This repository implements an attention-guided reinforcement learning framework that enables a base language model to autonomously guide its training by sequencing non-overlapping key-value pairs from Wikipedia articles.
The system uses a base language model (Llama-3.2-3B or GPT-2 depending on available GPU resources) to generate queries, and an attention mechanism to select the most relevant key-value pairs from a pool of options. The model is then trained using reinforcement learning, with rewards based on the improvement in predicting values given the context and query.
Key features:
- Attention-guided selection of key-value pairs using embeddings from the model's last attention layer
- Support for both Llama and GPT-2 architectures with seamless switching based on available GPU resources
- Parameter-efficient training using LoRA adapters
- Self-directed curriculum learning via reinforcement learning
- Extensive test coverage for reliability
- Python 3.8+
- PyTorch 2.0+
- Transformers 4.35+
- PEFT (Parameter-Efficient Fine-Tuning) 0.4+
- Datasets 2.13+
- tqdm
- Clone the repository:
git clone https://github.com/yourusername/attention-guided-rl.git
cd attention-guided-rl
- Install the dependencies:
pip install -r requirements.txt
- Run the tests to ensure everything is set up correctly:
python -m pytest
Run the training with default parameters:
python -m src.main
With custom parameters:
python -m src.main --batch-size 4 --trajectory-length 5 --episodes 1000
--batch-size
: Number of examples to process in parallel (default: 2)--resume
: Resume training from the latest checkpoint--episodes
: Number of episodes to train for (default: 1000)--trajectory-length
: Number of key-value pairs in each trajectory (default: 3)--log-interval
: Interval for logging statistics (default: 10)
attention-guided-rl/
├── README.md
├── requirements.txt
├── src/
│ ├── main.py # Entry point for training
│ ├── model.py # Model setup with LoRA adaptation
│ ├── embeddings.py # Embedding extraction and similarity computation
│ ├── data.py # Functional iterator-based dataloader
│ ├── training.py # RL training loop and policy optimization
│ └── config.py # Configuration parameters
└── tests/
├── test_model.py # Tests for model setup
├── test_embeddings.py # Tests for embedding extraction
├── test_data.py # Tests for data loading
├── test_training.py # Tests for training loop
└── test_main.py # Tests for main entry point
Embeddings are extracted from the last attention layer of the model, with different implementation strategies for Llama (which uses grouped query attention) and GPT-2 architectures.
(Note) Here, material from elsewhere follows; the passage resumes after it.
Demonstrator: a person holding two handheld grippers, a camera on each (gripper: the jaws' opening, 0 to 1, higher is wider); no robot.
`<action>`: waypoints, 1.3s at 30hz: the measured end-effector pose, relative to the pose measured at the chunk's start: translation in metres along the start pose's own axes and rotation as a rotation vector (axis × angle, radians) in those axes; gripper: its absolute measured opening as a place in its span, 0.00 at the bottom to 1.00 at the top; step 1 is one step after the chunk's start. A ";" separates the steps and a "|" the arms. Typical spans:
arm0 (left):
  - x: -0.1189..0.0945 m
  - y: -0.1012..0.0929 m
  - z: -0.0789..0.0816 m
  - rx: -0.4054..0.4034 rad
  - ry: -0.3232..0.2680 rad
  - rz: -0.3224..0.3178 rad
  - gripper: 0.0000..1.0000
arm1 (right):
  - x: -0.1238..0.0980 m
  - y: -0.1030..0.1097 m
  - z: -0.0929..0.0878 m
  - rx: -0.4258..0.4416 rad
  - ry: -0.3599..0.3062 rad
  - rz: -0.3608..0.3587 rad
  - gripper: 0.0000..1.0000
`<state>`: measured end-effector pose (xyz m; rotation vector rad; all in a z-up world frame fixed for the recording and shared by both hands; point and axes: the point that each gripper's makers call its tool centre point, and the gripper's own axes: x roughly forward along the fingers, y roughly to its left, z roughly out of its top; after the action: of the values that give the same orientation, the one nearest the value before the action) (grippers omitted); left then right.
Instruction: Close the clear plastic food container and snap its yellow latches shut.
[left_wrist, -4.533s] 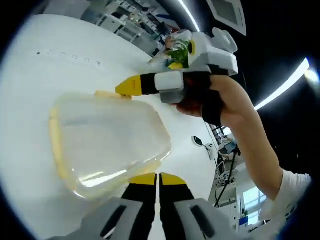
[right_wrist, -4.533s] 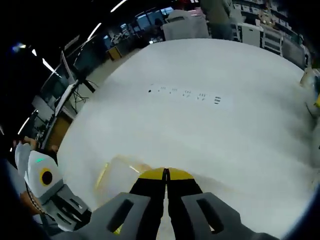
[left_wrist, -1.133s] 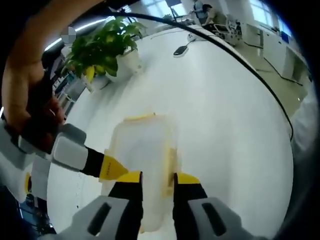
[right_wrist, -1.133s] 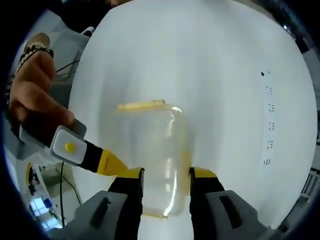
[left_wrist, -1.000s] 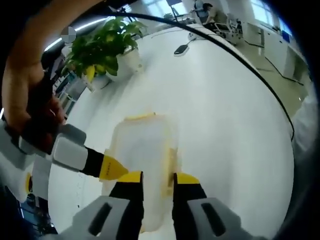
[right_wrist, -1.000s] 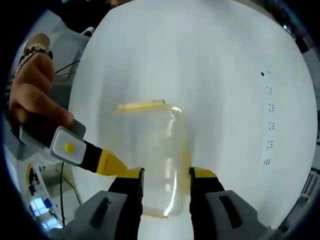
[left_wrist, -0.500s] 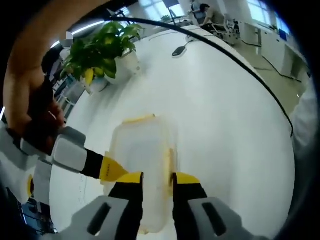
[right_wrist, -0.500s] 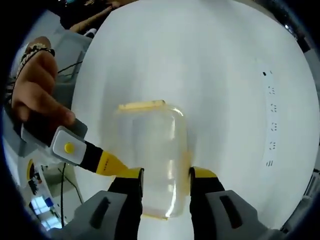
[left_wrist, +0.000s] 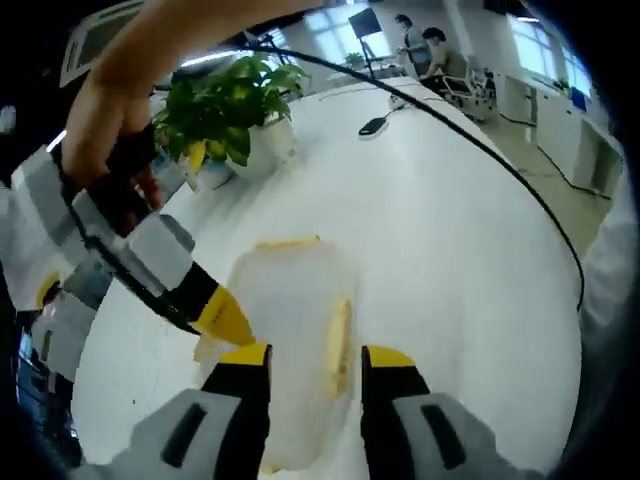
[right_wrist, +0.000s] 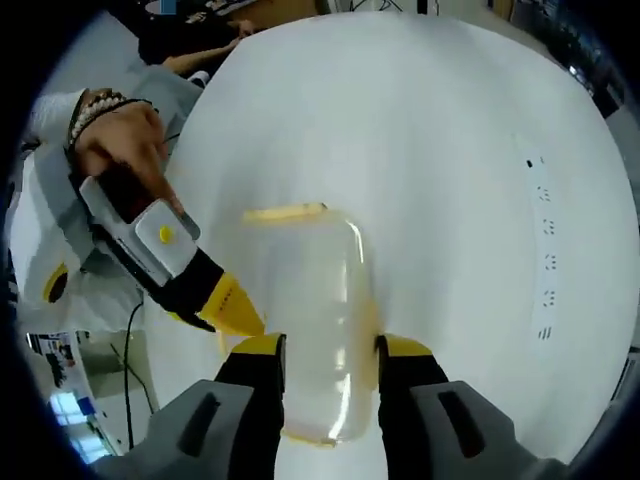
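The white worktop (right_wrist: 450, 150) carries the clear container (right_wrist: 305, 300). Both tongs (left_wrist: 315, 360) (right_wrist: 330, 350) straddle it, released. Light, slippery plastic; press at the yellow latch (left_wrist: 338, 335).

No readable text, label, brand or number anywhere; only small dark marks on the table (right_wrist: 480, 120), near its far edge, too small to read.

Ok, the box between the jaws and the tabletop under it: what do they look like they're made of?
The container looks like clear, slightly cloudy plastic: the table shows through its walls and a glossy highlight runs down one side. Its latch looks like opaque yellow plastic. The table is a smooth matte white surface, probably laminate; the pictures cannot settle that.
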<state>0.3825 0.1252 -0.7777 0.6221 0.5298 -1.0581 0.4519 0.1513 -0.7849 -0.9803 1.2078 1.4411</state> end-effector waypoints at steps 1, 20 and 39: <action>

- Generate a query based on the current context
- Extract query embeddings
- Compute similarity with available key embeddings
- Sample a key-value pair based on similarity
- Add the pair to the context
- Repeat to build a trajectory
- Compute rewards by comparing log probabilities
- Update the policy using REINFORCE with KL regularization
The model is saved periodically (every 100 episodes by default) and at the end of training. Training can be resumed from the latest checkpoint using the --resume
flag.
This project is licensed under the MIT License - see the LICENSE file for details.